And on we hurried
Navarette to Belorado
Distance travelled: approx. 59 km

The café was closed in Navarette, closed despite its advertised opening time of 6 am. So hungry, we headed out into the moonless trails; although we made tracks along the route by street light and our back lights, by the time we reached the edge of the town and lost the lights that lit the road, it was too dark to continue safely. We headed onto the Camino, picking our way gingerly on the rough ground. There were no pilgrims ahead of us on the route, Navarette not a place that many had stayed. Later, still in the darkness, we could hear the distant click clack of poles but in this quiet, sound travelled far.
As the sun rose, it bathed the sky behind us in hues of orange and red, breathing fire over the church spire and the low hills. We followed tracks and trails and roads too today; the N120 was busy for a while and that was unpleasant but as the early rush to the bigger towns subsided so the roads quietened to an odd car here and there.
We met a French lady travelling alone on her bicycle, making the journey to Santiago; she was travelling much further than us each day, staying on the roads and she told us about the hills we would encounter on our next stage! Not something I wanted to know about that early in the morning.
Arriving in Najera, we failed once again to get a decent breakfast and feasted on the free cakes that the lady in the café gave us apologetically. It was a real working man’s café and delicate croissants didn’t really fit in here!
Hurrying through Najera, we continued on, the villages, always on a height, charming in their medievalness! At Santa Domingo, we finally stopped and found breakfast; it looked like a town to be discovered but it was already 10.30 and the heat was rising. I am becoming increasingly tired but we couldn’t stop. The N120 was busier once more with articulated trucks squeezing us against the barriers so we took the trail; when it runs so close to the road, we could nip on and off it easily.

Look to the skies
It was on the trail that I spotted a true pilgrim sign – a cross in the sky. Though not religious, it seemed so fitting on this day to see this and it urged me onwards. What other sign would a pilgrim need, no matter their motivation for being on the Camino?

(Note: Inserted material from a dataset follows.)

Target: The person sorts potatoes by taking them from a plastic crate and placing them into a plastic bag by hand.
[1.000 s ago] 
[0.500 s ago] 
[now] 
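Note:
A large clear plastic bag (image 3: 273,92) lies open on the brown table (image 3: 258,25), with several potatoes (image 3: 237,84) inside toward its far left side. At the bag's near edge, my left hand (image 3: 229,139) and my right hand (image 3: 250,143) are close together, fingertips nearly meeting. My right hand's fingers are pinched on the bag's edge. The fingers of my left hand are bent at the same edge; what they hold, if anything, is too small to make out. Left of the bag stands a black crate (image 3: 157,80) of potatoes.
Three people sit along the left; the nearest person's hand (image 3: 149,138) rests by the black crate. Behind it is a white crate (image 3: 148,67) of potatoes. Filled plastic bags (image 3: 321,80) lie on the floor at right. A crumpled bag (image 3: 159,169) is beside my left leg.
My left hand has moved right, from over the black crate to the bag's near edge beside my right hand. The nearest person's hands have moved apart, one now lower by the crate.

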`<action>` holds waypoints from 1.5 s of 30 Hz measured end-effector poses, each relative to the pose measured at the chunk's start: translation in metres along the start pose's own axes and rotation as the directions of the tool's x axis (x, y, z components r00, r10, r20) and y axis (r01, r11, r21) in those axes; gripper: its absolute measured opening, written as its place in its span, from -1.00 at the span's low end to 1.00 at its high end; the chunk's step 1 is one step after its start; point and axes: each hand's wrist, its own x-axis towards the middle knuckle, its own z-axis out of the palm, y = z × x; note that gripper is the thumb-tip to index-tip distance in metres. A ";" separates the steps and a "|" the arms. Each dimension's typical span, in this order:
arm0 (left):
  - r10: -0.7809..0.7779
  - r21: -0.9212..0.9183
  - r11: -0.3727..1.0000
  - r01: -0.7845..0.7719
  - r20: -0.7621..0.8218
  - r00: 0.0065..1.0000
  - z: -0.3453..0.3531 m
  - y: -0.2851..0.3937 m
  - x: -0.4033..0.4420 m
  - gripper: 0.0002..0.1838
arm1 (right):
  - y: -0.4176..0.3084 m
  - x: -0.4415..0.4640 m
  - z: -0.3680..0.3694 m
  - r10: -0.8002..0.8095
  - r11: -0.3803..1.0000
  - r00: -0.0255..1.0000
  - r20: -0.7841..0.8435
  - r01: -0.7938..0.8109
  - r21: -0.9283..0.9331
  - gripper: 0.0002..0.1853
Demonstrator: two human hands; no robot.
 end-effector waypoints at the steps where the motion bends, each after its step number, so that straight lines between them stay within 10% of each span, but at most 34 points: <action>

We stopped in Redecilla del Camino for lunch and listened to a German pilgrim recount her story of being ‘flashed’ at on her travels. She had a whistle which she blew and frightened him away but she told of many stories of girls journeying alone who had been grabbed by men waiting in cars on the side of the Camino. Very sad, very frightening for those who chose solitude on the path.
A Buen Camino welcome
The welcome in Belorado was one of the best and we were checked into El Caminante, an albergue with double rooms too (5€ a night for a shared room). The people here are some of the most hospitable we have met – and, they delighted in my broken attempts at Spanish. I have never felt so good trying a new language as I have today when I asked for ‘un boli’. With my new biro in hand, the lady I bought it off taught me some other new Spanish words to add to my small but developing list!
And….lemon ice cream….a good way to end a day of signs, happy and sad!